Additional Efforts to Streamline Environmental Permitting and Reviews
In addition to supporting the President’s priorities related to infrastructure, the Service and Department have established priorities to guide our work, including sustainably developing our energy and natural resources, modernizing our infrastructure, supporting tribal land and tribal natural resources, and striking a regulatory balance. We believe that responsible energy development and the conservation of wildlife can go hand in hand through a transparent and efficient permitting process. We are committed to completing environmental reviews in a timely and accountable manner and have taken several actions to do so. For example, our Information for Planning and Consultation () online platform allows project applicants to quickly and easily identify Service-managed resources and, in some cases, seek concurrence that a project is not likely to adversely affect ESA-listed species or is consistent with a programmatic ESA consultation. Other efficiencies include recent guidance for expediting ESA consultations for those projects designed to benefit listed species, programmatic consultations that address multiple projects, and large-scale Habitat Conservation Plans that allow for the efficient permitting of numerous covered projects in a geographic area.
The Service is also participating in the Department’s efforts to streamline and improve the NEPA-review process under Secretarial Order 3355. By setting target time and page limits for analyses under NEPA, the Service can deliver more timely and consistent reviews. The Service is also improving our NEPA training so that staff can make more structured reviews and better informed decisions under the law.
The Service is focused on building efficiencies into our review and permitting processes that will improve and expedite consideration of many projects, while still delivering on our mission to conserve fish, wildlife, and habitat for the American people. We are committed to improving the environmental review process to facilitate environmentally sound hydropower operations through timely, transparent, and predictable reviews, while ensuring the conservation of our nation’s fish and wildlife resources. E.O. 13807 and its implementing MOU on One Federal Decision will facilitate increased coordination and result in more timely decisions.

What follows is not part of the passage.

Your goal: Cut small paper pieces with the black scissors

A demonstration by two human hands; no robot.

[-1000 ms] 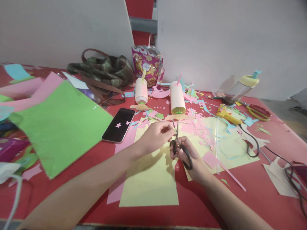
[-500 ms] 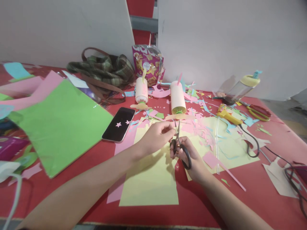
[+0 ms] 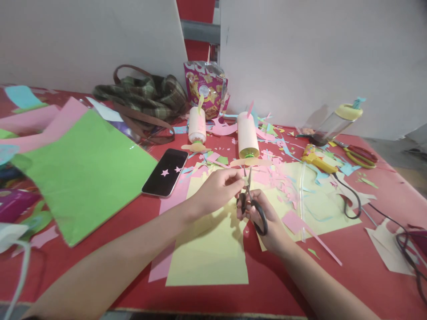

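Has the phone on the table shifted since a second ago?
No. The phone lies in the same spot, beside the green paper sheet and below the left roll.

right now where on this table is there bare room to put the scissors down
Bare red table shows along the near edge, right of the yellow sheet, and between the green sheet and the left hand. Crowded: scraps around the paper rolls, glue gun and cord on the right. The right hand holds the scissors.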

These are important steps in integrating various reviews and facilitating efficient processes across the Federal government.
As highlighted above, the Service is working under our existing authorities to improve the environmental review process for applicants, while ensuring conservation of our trust resources. In the review and permitting of complex hydropower projects, delays are inevitable, but we recognize that there are steps that the Service, and my colleagues on this panel, can take to provide all stakeholders with more efficient and effective reviews, resulting in more certainty for the relicensing of hydropower projects. We appreciate the Subcommittee’s interest in further improving this process.
Thank you for the opportunity to discuss the Service’s work in the hydropower licensing process. I would be happy to address any questions that you may have.